In people's defense, recruits jumping off the third deck in an attempt to kill themselves is a fairly common occurrence.


----------



## AWP (Mar 24, 2016)

AKkeith said:


> In people's defense, recruits jumping off the third deck in an attempt to kill themselves is a fairly common occurrence.



My point being the media was ready to spin this as a hate crime (why bring up his religion?) with all of the potential ugly tie-ins because it was on a military base. "NCIS is investigating. No one is talking." Because the NCIS wouldn't investigate EVERY death on a Naval installation? No one's leaking information or providing a formal comment? Have we become so accustomed to leaks and press highlights we're now suspicious when the opposite occurs?

With the "big reveal" that the man killed himself it dropped off the radar and as you've mentioned this is somewhat common, but there's no story in recruits offing themselves or suicide rates/ attempts for trainees. The sensationalism evaporated and the media vermin couldn't leave the story fast enough.


----------



## Gunz (Mar 24, 2016)

It's culture shock and immediate harassment and intimidation when you first "meet" your SDI and the Kill Hats. Jumping off the third deck is a new one on me. I mean, you might survive it.


----------



## AKkeith (Mar 24, 2016)

Ocoka One said:


> Some kids just aren't prepared for the culture shock of Receiving and the immediate harassment and intimidation when you first "meet" your SDI and the Kill Hats. Jumping off the third deck is a new one on me. I mean, you might survive it.


They usually do survive. The occasional, like this kid, actually die. Third deck isn't too high so you have to angle it right.


----------



## racing_kitty (Mar 24, 2016)

Head first will do it from that height.


----------



## AWP (Mar 24, 2016)

racing_kitty said:


> Head first will do it from that height.



Make like a fetus and head out.


----------



## Diamondback 2/2 (Mar 24, 2016)

I remember a lot of kids being home sick, we had two in my platoon who attempted suicide (just wanting to get out). I didn't understand it, 30th AG was a vacation and the first time in my life I got to sit around and do nothing, eat 3 times a day for free and  just chill. Honestly the hardest time I had, was trying to keep myself under control and not beat the hell out of the retards, wannabe gangsta thugs, the small town hero's and the ultra complainers.


----------



## policemedic (Mar 25, 2016)

Interesting.  There's a few possibilities. Shame no matter what. It's horrible when anyone who has sworn in dies. RIP.


----------



## DocIllinois (Mar 25, 2016)

Many times more whites commit suicide in the services than any other race.  I'll go ahead and jump on the race bandwagon the press seem to love and give that some publicity here.

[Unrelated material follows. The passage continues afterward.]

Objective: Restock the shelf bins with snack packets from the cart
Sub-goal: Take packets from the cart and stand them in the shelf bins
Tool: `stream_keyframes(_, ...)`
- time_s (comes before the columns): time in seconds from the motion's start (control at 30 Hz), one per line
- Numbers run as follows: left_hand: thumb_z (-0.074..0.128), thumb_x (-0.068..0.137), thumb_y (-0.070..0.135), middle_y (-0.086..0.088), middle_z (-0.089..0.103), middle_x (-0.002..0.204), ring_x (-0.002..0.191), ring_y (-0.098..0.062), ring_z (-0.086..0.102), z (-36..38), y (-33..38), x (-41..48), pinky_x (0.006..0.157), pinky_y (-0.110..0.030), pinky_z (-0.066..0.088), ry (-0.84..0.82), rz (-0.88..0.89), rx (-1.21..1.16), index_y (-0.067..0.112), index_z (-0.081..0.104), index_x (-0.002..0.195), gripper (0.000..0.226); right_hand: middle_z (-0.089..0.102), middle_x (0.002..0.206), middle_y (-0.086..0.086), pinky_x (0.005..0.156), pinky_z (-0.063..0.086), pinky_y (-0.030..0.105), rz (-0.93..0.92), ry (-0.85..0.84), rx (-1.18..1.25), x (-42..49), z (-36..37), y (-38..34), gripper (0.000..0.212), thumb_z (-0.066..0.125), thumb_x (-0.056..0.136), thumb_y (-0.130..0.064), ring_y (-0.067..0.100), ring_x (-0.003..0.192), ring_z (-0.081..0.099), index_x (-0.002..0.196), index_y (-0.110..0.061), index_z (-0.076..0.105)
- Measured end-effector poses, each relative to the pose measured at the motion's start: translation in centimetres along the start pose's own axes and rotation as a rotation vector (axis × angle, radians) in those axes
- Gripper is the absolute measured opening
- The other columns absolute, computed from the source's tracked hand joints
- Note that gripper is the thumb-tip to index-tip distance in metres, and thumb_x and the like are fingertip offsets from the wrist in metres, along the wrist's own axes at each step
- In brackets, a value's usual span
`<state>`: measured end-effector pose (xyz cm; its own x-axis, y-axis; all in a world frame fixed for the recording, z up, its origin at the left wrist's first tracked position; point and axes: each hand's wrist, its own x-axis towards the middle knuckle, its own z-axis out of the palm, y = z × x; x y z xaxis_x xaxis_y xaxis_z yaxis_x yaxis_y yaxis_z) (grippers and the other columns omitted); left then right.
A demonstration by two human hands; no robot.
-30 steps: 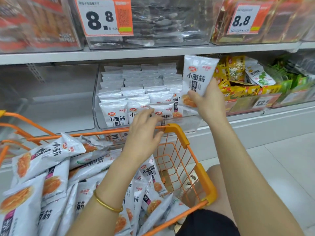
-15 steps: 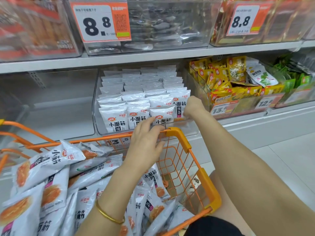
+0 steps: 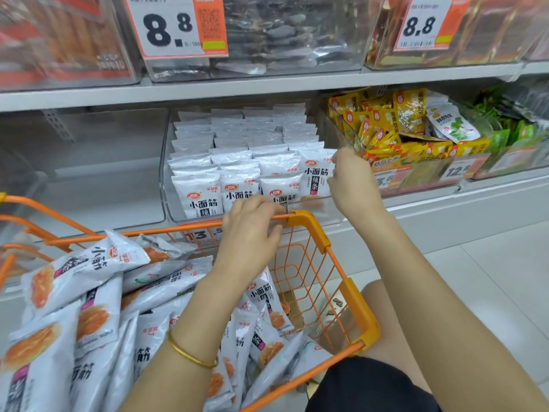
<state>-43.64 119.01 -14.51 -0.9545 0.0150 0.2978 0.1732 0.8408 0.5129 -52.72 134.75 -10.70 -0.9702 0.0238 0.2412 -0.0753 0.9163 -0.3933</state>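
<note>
White snack packets (image 3: 89, 292) lie heaped in the orange wire cart (image 3: 353, 304) at the lower left. More of them stand in rows (image 3: 205, 194) inside a clear shelf bin (image 3: 325, 214) on the middle shelf. My right hand (image 3: 353, 185) is at the bin's front right corner and pinches the right edge of the front-right packet (image 3: 313, 173), which stands upright in the bin. My left hand (image 3: 252, 230) rests on the cart's far rim with its fingers curled over the orange bar.
A clear bin (image 3: 89, 173) to the left holds nothing visible. To the right are bins of yellow packets (image 3: 383, 126) and green packets (image 3: 511, 135). The upper shelf (image 3: 267, 84) carries bins with 8.8 price tags (image 3: 175, 28). Pale floor tiles (image 3: 505, 278) lie at the right.
My right hand carried a white packet down from in front of the shelf into the bin's front right row and stays on its edge. My left hand kept its place on the cart rim.
</note>
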Motion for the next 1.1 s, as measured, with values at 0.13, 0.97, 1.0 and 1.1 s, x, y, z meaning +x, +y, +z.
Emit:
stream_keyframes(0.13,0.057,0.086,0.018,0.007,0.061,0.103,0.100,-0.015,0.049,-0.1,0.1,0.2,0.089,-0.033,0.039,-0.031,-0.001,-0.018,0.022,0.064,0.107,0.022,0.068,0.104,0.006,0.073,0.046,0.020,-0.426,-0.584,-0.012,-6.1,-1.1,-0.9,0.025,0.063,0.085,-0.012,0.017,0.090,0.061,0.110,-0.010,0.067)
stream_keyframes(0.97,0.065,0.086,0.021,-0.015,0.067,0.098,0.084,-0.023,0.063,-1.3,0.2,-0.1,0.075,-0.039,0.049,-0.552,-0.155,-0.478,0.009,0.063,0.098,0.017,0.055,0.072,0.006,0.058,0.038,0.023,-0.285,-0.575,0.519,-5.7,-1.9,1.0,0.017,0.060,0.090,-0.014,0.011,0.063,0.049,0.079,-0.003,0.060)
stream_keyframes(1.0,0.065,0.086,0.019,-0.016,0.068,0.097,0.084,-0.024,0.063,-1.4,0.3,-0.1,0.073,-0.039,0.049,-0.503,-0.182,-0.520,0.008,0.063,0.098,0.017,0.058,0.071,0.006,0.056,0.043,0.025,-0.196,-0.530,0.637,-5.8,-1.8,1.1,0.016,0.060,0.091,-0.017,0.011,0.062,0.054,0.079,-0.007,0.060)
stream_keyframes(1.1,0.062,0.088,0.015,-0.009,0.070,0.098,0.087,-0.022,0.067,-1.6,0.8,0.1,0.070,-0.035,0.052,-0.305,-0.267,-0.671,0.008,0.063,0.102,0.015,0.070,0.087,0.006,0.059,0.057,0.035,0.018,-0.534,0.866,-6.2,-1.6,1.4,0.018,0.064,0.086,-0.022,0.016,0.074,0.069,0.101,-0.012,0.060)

Behavioral diagnoses and psychosocial stressors play a big part as influencers.  I would be surprised if these weren't factors in Recruit Siddiqui's decision.


The DOD's official annual report on suicide:

Department of Defense Suicide Event Report


----------



## Gunz (Mar 25, 2016)

Even when you think you're prepared for it, it can still rattle you.


----------



## Grunt (Mar 25, 2016)

Nowadays, kids aren't truly "mentally" ready for boot camp. They think they are because they are "keyboard commandos", but once reality hits them in the face and/or  gut, their eyes are opened and they realize that no one there is going to do anything for them. And, they are on their own...mom and dad aren't there to take care of their booboo's. No one wants to hear their griping or complaining. They are expected to act like adults and not whiney kids.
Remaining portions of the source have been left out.